## WHAT YOU HAVE TO DO
Reproduce what is written in the records below exactly, and leave out the images.

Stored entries
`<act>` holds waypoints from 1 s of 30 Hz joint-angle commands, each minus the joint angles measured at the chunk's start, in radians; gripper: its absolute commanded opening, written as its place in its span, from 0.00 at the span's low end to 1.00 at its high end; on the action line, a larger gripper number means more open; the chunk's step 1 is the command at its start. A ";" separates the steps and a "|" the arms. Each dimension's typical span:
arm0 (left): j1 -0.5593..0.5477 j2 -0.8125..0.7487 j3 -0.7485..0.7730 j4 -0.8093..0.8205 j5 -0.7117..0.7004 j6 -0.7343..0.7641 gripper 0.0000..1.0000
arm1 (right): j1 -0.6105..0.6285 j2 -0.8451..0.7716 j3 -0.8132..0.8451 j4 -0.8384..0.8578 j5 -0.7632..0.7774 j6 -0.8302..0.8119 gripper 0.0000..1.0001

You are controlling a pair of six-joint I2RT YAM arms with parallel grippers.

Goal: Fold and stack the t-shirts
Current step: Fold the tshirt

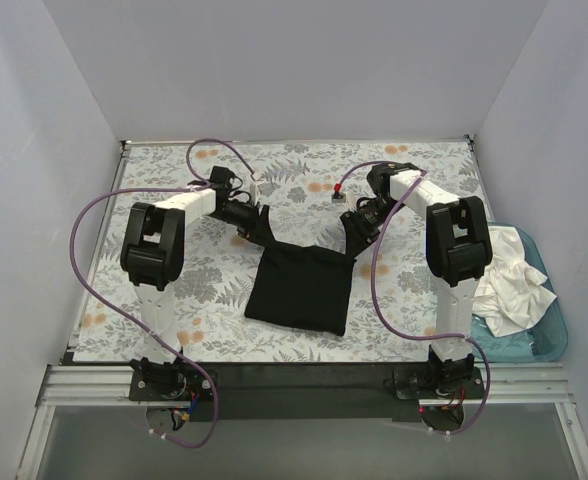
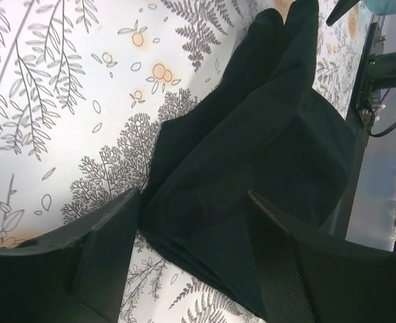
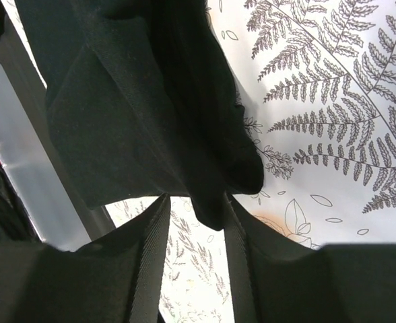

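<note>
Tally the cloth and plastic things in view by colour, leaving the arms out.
black t-shirt: 1
white cloth heap: 1 (the shirts in it cannot be counted apart)
teal tub: 1
floral sheet: 1
Total: 4

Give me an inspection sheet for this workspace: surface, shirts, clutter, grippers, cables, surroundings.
Surface: floral cloth, lying flat.
Job's things: black t-shirt partly folded at centre, two ends stretched toward the grippers; white t-shirts heaped unfolded in the tub at right.
Clutter: one small red-and-white object at the far middle, too small to identify.
Grippers: left gripper and right gripper, each with jaws apart around an end of the black shirt.
Cables: purple cables loop loose, one per side.
Surroundings: plain white walls on three sides.
</note>
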 commanded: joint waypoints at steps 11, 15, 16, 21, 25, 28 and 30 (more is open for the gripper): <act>0.004 -0.145 -0.067 0.075 -0.073 -0.014 0.00 | 0.005 -0.039 0.055 -0.001 0.083 -0.009 0.01; 0.018 -0.174 -0.048 0.086 -0.119 -0.023 0.00 | 0.003 -0.055 0.074 -0.003 0.129 -0.016 0.01; 0.021 -0.174 -0.044 0.084 -0.129 -0.023 0.00 | 0.003 -0.056 0.078 -0.003 0.138 -0.016 0.01; 0.032 -0.142 -0.034 0.118 -0.185 -0.037 0.00 | -0.007 -0.018 0.133 0.005 0.194 0.003 0.01; 0.062 -0.094 -0.038 0.187 -0.243 -0.087 0.00 | -0.014 0.028 0.207 0.017 0.206 0.034 0.01; 0.073 -0.045 -0.007 0.199 -0.255 -0.098 0.00 | -0.014 0.060 0.250 0.033 0.217 0.056 0.01; 0.075 -0.022 0.002 0.218 -0.258 -0.112 0.00 | -0.014 0.097 0.272 0.040 0.229 0.065 0.01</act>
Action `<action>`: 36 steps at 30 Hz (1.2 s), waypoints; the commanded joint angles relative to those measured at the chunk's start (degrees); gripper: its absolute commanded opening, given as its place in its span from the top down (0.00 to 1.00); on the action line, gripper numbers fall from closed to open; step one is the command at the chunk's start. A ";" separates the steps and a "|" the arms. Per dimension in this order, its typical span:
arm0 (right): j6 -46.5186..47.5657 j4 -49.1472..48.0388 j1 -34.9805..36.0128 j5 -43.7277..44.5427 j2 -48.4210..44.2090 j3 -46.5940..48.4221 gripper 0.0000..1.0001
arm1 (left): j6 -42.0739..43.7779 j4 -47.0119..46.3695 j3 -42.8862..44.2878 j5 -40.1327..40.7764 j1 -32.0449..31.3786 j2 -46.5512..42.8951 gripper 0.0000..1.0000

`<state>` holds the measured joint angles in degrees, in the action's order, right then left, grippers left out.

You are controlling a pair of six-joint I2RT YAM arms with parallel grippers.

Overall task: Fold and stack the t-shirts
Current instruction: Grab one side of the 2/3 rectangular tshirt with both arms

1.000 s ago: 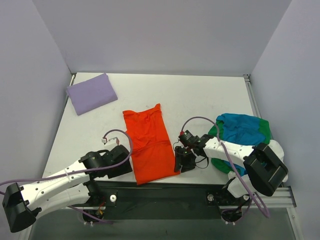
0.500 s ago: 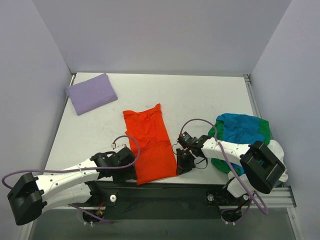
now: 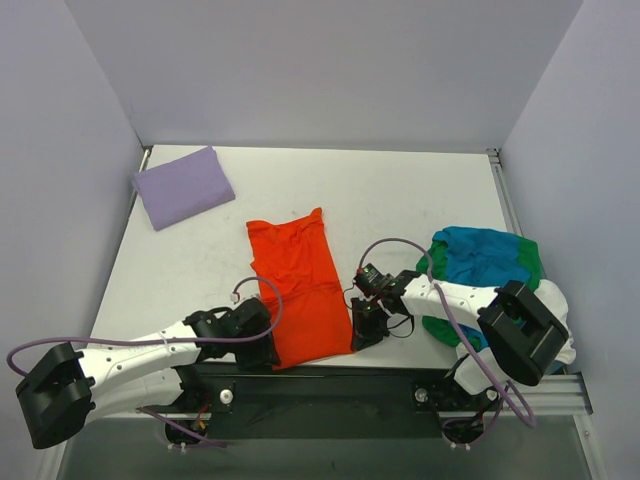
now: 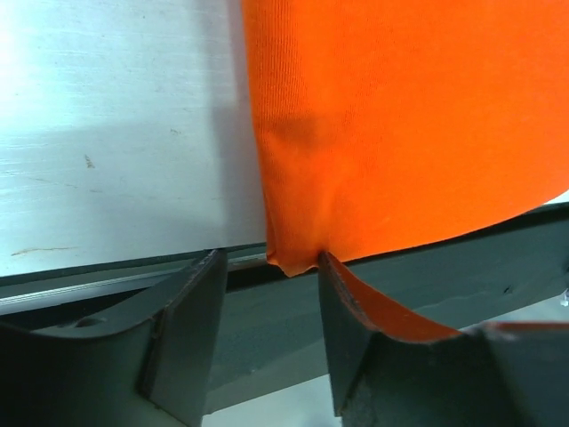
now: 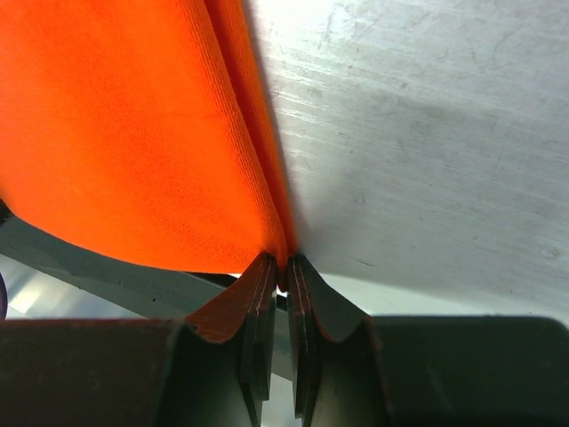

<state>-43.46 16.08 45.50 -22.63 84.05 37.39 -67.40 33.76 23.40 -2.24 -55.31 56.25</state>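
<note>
1. Table [image 3: 420, 195]: carries the shirts.
2. Orange-red t-shirt [image 3: 298, 290]: long folded strip lying between both hands, with its hem at the near table edge. The end-over-end fold is judged in hand.
3. Right hand [image 5: 284, 267]: pressed together, pinching the near right corner.
4. Left hand [image 4: 268, 260]: spread around the near left corner. Next it should close, then both should lift together.

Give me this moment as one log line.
orange t-shirt: lying mid-table | left gripper: open around its near-left corner | right gripper: shut on near-right corner | lavender t-shirt: folded, far-left
</note>
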 commanded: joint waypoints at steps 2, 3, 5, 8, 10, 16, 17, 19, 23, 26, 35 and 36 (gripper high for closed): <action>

## RESPONSE BELOW
`<act>` holds waypoints from 1 s of 30 Hz joint-angle commands, each minus the joint angles measured at the chunk's start, in radians; gripper: its absolute commanded opening, written as its place in its span, from 0.00 at the span's low end to 1.00 at its high end; on the action line, a larger gripper number means more open; the chunk's step 1 is the command at its start. A ";" separates the steps and a "|" the arms. Each dimension's typical span:
arm0 (left): j1 -0.5593..0.5477 j2 -0.8125..0.7487 j3 -0.7485..0.7730 j4 -0.8093..0.8205 j5 -0.7117..0.7004 j6 -0.7343..0.7641 gripper 0.0000..1.0000
arm1 (right): j1 -0.6105..0.6285 j2 -0.8451..0.7716 j3 -0.8132..0.8451 j4 -0.8384..0.8578 j5 -0.7632..0.7774 j6 -0.8302..0.8119 gripper 0.0000..1.0001

You are controlling a pair of six-joint I2RT YAM arms with parallel grippers.

Goal: Fold and stack the t-shirts
Current step: Fold the tshirt


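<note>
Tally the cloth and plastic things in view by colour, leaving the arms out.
black t-shirt: 1
white cloth heap: 1 (the shirts in it cannot be counted apart)
teal tub: 1
floral sheet: 1
Total: 4

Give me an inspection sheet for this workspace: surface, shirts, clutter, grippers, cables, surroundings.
Surface: floral cloth, lying flat.
Job's things: black t-shirt partly folded at centre, two ends stretched toward the grippers; white t-shirts heaped unfolded in the tub at right.
Clutter: one small red-and-white object at the far middle, too small to identify.
Grippers: left gripper and right gripper, each with jaws apart around an end of the black shirt.
Cables: purple cables loop loose, one per side.
Surroundings: plain white walls on three sides.
</note>
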 commanded: joint waypoints at steps 11, 15, 16, 21, 25, 28 and 30 (more is open for the gripper): <act>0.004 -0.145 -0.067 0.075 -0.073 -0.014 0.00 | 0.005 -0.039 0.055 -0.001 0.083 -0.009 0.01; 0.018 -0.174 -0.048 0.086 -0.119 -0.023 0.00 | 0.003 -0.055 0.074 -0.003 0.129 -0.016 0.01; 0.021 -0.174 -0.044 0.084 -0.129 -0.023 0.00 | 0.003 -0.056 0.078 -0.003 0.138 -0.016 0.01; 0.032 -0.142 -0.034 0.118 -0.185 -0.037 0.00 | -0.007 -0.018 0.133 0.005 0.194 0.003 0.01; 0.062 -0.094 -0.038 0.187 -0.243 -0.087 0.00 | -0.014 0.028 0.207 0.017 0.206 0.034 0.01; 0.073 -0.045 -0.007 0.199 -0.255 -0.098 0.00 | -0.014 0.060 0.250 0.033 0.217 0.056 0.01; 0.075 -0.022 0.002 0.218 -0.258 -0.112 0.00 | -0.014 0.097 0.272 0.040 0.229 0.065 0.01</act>
Action `<action>`: 36 steps at 30 Hz (1.2 s), waypoints; the commanded joint angles relative to those measured at the chunk's start (degrees); gripper: its absolute commanded opening, given as its place in its span from the top down (0.00 to 1.00); on the action line, gripper numbers fall from closed to open; step one is the command at the chunk's start. A ";" separates the steps and a "|" the arms. Per dimension in this order, its typical span:
arm0 (right): j6 -46.5186..47.5657 j4 -49.1472..48.0388 j1 -34.9805..36.0128 j5 -43.7277..44.5427 j2 -48.4210..44.2090 j3 -46.5940..48.4221 gripper 0.0000..1.0001
arm1 (left): j6 -42.0739..43.7779 j4 -47.0119..46.3695 j3 -42.8862..44.2878 j5 -40.1327..40.7764 j1 -32.0449..31.3786 j2 -46.5512..42.8951 gripper 0.0000..1.0000

`<state>` holds the measured joint angles in degrees, in the action's order, right then left, grippers left out.

You are controlling a pair of six-joint I2RT YAM arms with parallel grippers.

Overall task: Fold and stack the t-shirts
Current instruction: Grab one side of the 2/3 rectangular tshirt with both arms

1.000 s ago: 
0.500 s ago: 
now: 
now: 
now: 

<state>-43.46 16.08 45.50 -22.63 84.05 37.39 -67.40 33.76 23.40 -2.24 -55.31 56.25</state>
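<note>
1. Table [image 3: 420, 195]: carries the shirts.
2. Orange-red t-shirt [image 3: 298, 290]: long folded strip lying between both hands, with its hem at the near table edge. The end-over-end fold is judged in hand.
3. Right hand [image 5: 284, 267]: pressed together, pinching the near right corner.
4. Left hand [image 4: 268, 260]: spread around the near left corner. Next it should close, then both should lift together.

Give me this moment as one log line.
orange t-shirt: lying mid-table | left gripper: open around its near-left corner | right gripper: shut on near-right corner | lavender t-shirt: folded, far-left
</note>
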 commanded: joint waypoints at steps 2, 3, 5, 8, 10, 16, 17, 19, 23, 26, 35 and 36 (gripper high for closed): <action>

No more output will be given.